**Exercise description**
The listing below contains a span that opens with the line containing "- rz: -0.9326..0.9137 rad" and closes with the line containing "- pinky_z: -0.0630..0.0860". Return that span exactly.

# # # # # # #

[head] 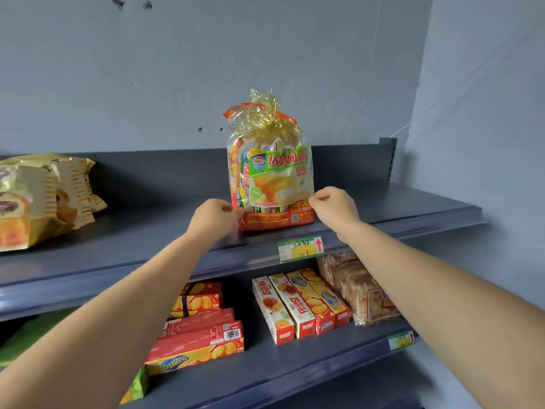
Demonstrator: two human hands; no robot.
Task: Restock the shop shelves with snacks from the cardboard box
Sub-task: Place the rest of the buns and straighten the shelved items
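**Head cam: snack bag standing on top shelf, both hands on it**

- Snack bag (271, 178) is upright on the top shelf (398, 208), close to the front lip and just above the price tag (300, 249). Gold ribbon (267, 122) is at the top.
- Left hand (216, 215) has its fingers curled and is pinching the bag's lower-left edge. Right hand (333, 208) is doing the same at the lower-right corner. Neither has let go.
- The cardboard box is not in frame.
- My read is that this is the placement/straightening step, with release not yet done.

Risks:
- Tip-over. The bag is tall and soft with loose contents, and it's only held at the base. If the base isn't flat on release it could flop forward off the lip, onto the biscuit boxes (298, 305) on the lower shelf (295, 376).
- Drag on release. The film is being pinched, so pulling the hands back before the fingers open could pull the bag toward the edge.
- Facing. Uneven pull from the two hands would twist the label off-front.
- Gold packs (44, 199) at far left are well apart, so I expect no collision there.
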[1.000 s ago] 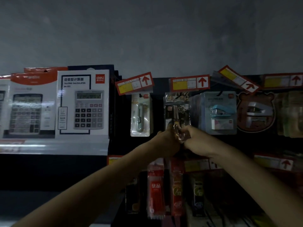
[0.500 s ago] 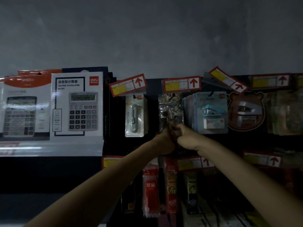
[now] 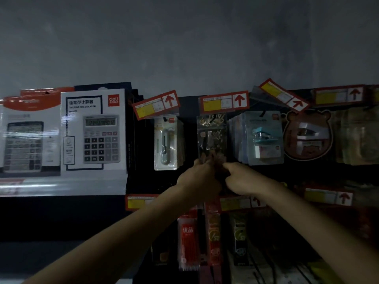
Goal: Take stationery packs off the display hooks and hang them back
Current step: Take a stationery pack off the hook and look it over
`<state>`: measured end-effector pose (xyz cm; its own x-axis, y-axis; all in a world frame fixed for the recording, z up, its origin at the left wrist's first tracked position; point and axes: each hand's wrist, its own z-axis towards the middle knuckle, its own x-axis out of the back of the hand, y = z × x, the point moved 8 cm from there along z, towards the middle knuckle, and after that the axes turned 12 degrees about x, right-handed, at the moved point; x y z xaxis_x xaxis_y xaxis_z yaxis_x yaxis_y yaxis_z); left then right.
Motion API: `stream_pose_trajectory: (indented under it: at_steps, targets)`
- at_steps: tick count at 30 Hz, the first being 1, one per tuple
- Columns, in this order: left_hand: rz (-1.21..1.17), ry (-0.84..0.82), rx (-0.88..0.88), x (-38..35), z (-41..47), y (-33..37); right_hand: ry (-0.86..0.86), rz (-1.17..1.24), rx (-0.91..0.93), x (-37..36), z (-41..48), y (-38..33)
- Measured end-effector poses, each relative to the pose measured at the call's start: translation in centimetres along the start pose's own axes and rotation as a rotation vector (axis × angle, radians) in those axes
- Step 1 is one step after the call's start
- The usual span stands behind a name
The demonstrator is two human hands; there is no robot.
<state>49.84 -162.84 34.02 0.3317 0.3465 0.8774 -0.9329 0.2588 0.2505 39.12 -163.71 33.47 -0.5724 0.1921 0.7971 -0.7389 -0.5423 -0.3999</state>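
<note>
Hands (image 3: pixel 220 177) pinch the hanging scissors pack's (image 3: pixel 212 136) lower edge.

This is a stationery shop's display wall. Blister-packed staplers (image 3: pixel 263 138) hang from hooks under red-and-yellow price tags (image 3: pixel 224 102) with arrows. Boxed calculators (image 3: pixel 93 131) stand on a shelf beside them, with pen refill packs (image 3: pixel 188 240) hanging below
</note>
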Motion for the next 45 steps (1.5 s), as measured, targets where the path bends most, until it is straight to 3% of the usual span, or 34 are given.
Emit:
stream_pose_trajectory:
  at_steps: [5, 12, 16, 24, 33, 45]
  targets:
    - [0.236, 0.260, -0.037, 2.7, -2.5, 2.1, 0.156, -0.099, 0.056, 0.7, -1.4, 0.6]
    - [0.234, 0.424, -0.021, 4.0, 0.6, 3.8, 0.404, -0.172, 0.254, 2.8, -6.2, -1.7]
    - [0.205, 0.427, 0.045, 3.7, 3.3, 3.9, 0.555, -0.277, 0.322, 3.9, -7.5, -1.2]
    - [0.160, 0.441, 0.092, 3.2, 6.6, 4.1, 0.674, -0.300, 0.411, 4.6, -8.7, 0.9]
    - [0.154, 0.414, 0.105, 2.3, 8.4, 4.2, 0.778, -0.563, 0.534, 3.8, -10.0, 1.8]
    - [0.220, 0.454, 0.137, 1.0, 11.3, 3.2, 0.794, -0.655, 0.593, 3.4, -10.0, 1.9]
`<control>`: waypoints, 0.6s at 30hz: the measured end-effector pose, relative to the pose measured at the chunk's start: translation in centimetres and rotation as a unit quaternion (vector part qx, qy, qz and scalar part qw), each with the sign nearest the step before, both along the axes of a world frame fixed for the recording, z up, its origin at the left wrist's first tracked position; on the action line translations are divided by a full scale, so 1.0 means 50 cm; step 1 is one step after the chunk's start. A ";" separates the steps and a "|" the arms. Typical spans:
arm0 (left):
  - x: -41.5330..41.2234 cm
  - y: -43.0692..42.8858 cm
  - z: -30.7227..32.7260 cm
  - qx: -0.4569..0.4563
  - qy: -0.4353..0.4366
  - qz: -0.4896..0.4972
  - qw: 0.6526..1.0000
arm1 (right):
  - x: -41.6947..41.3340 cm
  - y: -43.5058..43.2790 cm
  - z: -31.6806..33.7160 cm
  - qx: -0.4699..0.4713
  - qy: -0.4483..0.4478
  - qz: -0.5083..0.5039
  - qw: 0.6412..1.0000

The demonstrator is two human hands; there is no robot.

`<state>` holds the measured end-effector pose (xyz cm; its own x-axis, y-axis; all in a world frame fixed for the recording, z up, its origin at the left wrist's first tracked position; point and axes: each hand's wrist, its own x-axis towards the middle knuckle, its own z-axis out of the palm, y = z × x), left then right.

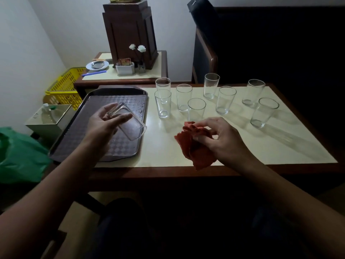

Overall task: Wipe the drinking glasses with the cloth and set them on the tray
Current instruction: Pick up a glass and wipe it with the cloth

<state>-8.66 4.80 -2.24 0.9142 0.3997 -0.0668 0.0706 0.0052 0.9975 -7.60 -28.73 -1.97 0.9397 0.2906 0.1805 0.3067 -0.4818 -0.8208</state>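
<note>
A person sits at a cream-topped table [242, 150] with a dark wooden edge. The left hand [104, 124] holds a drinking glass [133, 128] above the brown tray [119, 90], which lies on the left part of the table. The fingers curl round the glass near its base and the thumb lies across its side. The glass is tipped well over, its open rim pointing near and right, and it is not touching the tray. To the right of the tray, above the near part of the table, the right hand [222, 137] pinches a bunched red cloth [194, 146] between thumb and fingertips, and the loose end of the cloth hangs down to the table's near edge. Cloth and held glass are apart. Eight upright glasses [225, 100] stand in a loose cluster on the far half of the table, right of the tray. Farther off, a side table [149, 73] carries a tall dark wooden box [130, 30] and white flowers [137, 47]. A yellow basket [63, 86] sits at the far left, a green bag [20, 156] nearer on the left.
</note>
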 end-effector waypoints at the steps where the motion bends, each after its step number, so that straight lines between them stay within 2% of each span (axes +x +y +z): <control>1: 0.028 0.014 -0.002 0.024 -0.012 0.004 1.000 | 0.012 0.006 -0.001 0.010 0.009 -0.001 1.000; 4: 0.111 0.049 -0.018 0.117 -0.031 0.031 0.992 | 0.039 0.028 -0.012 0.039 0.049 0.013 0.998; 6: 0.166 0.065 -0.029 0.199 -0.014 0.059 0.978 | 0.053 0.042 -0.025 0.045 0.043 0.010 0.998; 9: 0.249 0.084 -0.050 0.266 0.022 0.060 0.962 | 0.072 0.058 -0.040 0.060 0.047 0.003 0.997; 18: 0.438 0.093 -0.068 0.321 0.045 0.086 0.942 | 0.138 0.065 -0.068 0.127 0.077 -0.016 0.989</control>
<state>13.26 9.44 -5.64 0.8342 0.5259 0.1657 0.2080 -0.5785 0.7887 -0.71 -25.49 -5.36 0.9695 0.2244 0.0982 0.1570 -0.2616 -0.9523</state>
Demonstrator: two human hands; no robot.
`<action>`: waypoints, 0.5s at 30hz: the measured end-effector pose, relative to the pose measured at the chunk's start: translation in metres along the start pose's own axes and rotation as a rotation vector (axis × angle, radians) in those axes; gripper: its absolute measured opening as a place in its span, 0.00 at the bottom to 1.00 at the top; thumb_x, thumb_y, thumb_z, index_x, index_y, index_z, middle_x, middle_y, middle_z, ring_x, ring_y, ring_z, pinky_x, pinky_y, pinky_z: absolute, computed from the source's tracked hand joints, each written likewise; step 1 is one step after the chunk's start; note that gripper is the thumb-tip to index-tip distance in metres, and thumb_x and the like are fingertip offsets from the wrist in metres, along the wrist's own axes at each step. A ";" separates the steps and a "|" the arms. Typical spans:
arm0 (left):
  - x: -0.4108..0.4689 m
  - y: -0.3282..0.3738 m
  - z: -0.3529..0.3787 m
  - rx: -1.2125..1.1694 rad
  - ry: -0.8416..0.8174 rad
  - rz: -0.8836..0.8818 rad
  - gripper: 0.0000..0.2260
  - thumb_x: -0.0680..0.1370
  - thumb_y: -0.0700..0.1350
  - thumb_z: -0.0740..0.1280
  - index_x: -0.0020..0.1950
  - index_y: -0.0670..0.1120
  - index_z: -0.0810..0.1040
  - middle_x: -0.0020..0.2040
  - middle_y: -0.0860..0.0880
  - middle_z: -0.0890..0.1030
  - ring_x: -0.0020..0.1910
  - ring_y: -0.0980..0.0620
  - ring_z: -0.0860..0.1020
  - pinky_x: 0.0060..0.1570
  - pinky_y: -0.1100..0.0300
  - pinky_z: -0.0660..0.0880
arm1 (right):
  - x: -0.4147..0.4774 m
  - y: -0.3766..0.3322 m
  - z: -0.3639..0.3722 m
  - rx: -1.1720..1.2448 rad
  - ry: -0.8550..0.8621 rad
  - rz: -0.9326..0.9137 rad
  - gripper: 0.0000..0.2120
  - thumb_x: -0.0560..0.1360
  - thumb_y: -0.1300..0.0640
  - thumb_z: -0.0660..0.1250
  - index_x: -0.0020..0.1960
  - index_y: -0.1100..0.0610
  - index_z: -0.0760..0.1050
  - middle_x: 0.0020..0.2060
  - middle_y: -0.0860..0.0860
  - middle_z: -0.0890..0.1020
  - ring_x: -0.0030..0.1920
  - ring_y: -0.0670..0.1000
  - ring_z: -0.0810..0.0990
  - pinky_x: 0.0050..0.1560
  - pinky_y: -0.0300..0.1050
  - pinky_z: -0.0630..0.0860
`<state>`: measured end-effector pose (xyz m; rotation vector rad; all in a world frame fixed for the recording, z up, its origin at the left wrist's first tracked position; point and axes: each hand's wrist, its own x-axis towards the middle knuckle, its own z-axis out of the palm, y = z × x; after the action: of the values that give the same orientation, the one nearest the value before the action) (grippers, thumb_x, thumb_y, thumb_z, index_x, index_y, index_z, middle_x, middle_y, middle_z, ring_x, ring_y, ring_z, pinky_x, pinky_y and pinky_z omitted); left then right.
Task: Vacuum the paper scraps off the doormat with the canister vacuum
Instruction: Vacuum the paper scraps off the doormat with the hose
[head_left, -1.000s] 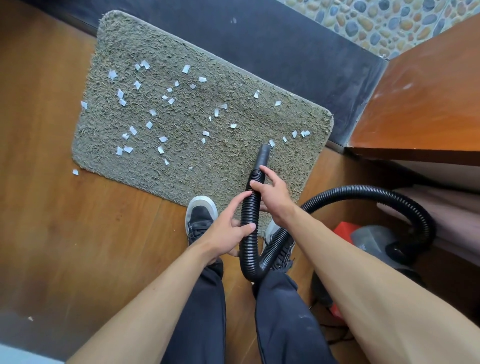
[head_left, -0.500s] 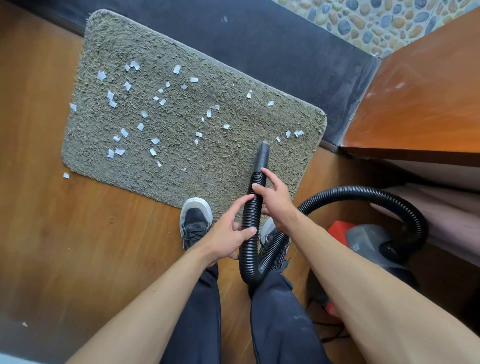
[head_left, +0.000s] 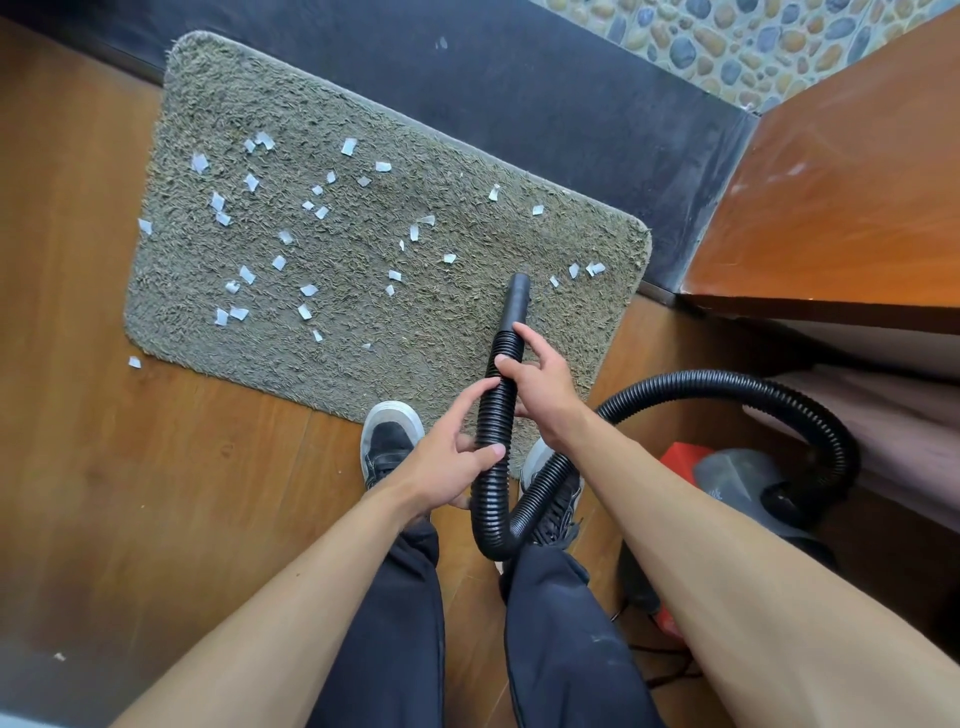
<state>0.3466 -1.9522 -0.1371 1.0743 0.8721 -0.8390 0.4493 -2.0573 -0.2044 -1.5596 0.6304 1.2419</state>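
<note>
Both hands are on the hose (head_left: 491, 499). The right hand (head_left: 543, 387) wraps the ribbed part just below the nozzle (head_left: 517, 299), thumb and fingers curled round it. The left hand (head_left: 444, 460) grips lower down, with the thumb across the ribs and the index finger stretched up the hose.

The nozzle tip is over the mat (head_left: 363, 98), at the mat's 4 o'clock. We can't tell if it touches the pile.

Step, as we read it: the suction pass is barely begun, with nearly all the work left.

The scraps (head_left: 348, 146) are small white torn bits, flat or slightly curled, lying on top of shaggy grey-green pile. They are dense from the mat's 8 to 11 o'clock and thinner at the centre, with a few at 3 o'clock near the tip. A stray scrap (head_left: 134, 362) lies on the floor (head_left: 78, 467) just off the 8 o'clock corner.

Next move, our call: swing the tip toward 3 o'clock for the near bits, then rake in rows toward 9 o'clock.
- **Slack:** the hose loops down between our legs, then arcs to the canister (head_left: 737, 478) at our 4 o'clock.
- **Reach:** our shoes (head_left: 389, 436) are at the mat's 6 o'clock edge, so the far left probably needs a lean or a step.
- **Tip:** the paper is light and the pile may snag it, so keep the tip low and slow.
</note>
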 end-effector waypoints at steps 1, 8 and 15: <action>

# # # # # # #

**Problem solution**
  - rz: -0.9326..0.9137 rad
  - gripper: 0.0000..0.2120
  - thumb_x: -0.0560..0.1360
  - thumb_y: -0.1300..0.0640
  - thumb_z: -0.0660..0.1250
  - index_x: -0.0020..0.1960
  - index_y: -0.1100..0.0610
  - index_z: -0.0760..0.1050
  - middle_x: 0.0020..0.2060
  - middle_y: -0.0860..0.0860
  - middle_z: -0.0890..0.1020
  - ring_x: -0.0030..0.1920
  - ring_y: -0.0670..0.1000
  - ring_z: -0.0810..0.0990
  - pinky_x: 0.0050..0.1560
  - pinky_y: -0.0300..0.1050
  - pinky_z: -0.0630..0.0860

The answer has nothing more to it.